Task objective = Copy down the listing below exactly, please, including every line.
■ ■ ■ ■
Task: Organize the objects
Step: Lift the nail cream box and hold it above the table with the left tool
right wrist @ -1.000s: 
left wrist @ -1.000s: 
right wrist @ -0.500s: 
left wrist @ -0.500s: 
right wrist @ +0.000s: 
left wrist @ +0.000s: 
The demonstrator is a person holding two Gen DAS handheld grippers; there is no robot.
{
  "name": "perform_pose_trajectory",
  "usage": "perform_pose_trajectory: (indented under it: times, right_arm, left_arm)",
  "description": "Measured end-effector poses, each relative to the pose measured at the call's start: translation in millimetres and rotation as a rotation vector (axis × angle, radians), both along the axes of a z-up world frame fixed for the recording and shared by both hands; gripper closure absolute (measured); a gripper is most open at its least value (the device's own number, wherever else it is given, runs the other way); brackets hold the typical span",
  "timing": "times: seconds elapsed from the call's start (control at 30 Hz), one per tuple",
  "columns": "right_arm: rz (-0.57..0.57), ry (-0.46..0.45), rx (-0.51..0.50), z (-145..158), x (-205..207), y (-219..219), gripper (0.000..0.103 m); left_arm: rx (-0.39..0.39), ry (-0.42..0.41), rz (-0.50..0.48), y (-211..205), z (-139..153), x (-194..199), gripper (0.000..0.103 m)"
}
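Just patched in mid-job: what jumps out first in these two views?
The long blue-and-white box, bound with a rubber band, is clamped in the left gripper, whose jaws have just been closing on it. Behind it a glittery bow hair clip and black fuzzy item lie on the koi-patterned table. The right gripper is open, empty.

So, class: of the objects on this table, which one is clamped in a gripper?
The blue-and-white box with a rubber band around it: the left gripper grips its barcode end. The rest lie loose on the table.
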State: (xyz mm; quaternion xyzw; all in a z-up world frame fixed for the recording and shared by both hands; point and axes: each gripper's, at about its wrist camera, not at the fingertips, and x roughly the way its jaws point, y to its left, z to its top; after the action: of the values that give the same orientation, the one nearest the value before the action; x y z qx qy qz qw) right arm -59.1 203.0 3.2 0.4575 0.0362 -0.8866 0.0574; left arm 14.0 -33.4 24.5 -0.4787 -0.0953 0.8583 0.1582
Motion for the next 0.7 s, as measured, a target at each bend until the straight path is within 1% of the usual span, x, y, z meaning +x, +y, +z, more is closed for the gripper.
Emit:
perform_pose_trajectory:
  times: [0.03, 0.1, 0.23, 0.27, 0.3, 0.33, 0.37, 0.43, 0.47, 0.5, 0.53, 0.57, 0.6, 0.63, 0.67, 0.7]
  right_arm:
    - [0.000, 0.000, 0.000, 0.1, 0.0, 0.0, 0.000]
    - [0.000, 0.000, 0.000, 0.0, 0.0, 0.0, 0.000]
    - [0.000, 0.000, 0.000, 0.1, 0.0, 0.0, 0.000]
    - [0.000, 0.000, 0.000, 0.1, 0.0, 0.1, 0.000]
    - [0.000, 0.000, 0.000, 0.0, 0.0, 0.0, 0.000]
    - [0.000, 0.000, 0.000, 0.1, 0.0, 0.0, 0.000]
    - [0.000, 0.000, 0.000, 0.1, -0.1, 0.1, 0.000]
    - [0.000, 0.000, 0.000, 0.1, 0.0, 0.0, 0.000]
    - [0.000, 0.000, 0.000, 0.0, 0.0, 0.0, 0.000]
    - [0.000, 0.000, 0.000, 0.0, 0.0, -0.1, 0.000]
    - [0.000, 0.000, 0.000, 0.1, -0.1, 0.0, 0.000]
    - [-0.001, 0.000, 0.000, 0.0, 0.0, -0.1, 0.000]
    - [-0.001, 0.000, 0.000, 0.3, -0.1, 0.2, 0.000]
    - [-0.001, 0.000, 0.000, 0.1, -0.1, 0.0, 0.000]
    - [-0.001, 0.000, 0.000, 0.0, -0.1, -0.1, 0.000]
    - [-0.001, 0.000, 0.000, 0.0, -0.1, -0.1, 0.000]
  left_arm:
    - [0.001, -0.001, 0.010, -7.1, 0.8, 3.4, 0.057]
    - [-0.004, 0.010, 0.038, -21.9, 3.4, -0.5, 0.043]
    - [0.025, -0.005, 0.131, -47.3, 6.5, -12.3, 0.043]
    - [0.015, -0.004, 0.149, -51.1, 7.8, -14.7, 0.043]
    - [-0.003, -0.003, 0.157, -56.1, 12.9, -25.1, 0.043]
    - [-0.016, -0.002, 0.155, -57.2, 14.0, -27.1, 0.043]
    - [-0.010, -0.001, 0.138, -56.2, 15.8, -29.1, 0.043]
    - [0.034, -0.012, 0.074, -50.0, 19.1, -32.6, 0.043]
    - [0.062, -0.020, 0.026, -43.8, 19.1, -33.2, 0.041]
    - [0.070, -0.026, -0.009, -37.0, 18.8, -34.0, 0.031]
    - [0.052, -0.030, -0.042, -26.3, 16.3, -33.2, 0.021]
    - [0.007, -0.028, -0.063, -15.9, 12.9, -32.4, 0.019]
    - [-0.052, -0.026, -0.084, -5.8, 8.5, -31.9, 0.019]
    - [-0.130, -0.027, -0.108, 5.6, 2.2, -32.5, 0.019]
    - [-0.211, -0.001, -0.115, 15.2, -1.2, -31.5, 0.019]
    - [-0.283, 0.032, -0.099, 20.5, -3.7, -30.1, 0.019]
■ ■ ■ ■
Result =
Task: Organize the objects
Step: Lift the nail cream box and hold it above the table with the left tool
right wrist @ -1.000s: 
left wrist @ -1.000s: 
right wrist @ -0.500s: 
left wrist @ -0.500s: 
right wrist @ +0.000s: 
left wrist @ +0.000s: 
The demonstrator is a person holding two Gen DAS handheld grippers; there is no robot.
{
  "name": "perform_pose_trajectory",
  "usage": "perform_pose_trajectory: (indented under it: times, right_arm, left_arm)",
  "description": "Measured end-effector poses, each relative to the pose measured at the call's start: translation in millimetres and rotation as a rotation vector (axis × angle, radians), both along the axes of a z-up world frame fixed for the recording and shared by both hands; gripper closure absolute (measured); a gripper is most open at its least value (the device's own number, wherever else it is given, runs the other way); brackets hold the typical span",
  "timing": "times: seconds elapsed from the call's start (control at 30 Hz), one per tuple",
  "columns": "right_arm: rz (-0.57..0.57), ry (-0.46..0.45), rx (-0.51..0.50), z (-145..158), x (-205..207), y (-219..219), gripper (0.000..0.103 m); left_arm: rx (-0.39..0.39), ry (-0.42..0.41), rz (-0.50..0.48), y (-211..205), z (-139..153), x (-194..199), gripper (0.000..0.103 m)"
}
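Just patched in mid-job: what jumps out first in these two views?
The long blue-and-white box, bound with a rubber band, is clamped in the left gripper, whose jaws have just been closing on it. Behind it a glittery bow hair clip and black fuzzy item lie on the koi-patterned table. The right gripper is open, empty.

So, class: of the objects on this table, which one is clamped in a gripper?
The blue-and-white box with a rubber band around it: the left gripper grips its barcode end. The rest lie loose on the table.
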State: (xyz mm; quaternion xyzw; all in a z-up world frame fixed for the recording and shared by both hands; point and axes: each gripper's, at about its wrist camera, not at the fingertips, and x roughly the way its jaws point, y to its left, z to its top; after the action: of the values that give the same orientation, the one nearest the value before the action; x y z qx qy qz qw) right arm -59.1 203.0 3.2 0.4575 0.0362 -0.8866 0.0574; left arm 14.0 -33.4 24.5 -0.4787 -0.0953 0.8583 0.1582
Motion for the next 0.7 s, as measured, a target at each bend until the straight path is within 1% of the usual span, x, y, z meaning +x, +y, +z, more is closed for the gripper.
Emit:
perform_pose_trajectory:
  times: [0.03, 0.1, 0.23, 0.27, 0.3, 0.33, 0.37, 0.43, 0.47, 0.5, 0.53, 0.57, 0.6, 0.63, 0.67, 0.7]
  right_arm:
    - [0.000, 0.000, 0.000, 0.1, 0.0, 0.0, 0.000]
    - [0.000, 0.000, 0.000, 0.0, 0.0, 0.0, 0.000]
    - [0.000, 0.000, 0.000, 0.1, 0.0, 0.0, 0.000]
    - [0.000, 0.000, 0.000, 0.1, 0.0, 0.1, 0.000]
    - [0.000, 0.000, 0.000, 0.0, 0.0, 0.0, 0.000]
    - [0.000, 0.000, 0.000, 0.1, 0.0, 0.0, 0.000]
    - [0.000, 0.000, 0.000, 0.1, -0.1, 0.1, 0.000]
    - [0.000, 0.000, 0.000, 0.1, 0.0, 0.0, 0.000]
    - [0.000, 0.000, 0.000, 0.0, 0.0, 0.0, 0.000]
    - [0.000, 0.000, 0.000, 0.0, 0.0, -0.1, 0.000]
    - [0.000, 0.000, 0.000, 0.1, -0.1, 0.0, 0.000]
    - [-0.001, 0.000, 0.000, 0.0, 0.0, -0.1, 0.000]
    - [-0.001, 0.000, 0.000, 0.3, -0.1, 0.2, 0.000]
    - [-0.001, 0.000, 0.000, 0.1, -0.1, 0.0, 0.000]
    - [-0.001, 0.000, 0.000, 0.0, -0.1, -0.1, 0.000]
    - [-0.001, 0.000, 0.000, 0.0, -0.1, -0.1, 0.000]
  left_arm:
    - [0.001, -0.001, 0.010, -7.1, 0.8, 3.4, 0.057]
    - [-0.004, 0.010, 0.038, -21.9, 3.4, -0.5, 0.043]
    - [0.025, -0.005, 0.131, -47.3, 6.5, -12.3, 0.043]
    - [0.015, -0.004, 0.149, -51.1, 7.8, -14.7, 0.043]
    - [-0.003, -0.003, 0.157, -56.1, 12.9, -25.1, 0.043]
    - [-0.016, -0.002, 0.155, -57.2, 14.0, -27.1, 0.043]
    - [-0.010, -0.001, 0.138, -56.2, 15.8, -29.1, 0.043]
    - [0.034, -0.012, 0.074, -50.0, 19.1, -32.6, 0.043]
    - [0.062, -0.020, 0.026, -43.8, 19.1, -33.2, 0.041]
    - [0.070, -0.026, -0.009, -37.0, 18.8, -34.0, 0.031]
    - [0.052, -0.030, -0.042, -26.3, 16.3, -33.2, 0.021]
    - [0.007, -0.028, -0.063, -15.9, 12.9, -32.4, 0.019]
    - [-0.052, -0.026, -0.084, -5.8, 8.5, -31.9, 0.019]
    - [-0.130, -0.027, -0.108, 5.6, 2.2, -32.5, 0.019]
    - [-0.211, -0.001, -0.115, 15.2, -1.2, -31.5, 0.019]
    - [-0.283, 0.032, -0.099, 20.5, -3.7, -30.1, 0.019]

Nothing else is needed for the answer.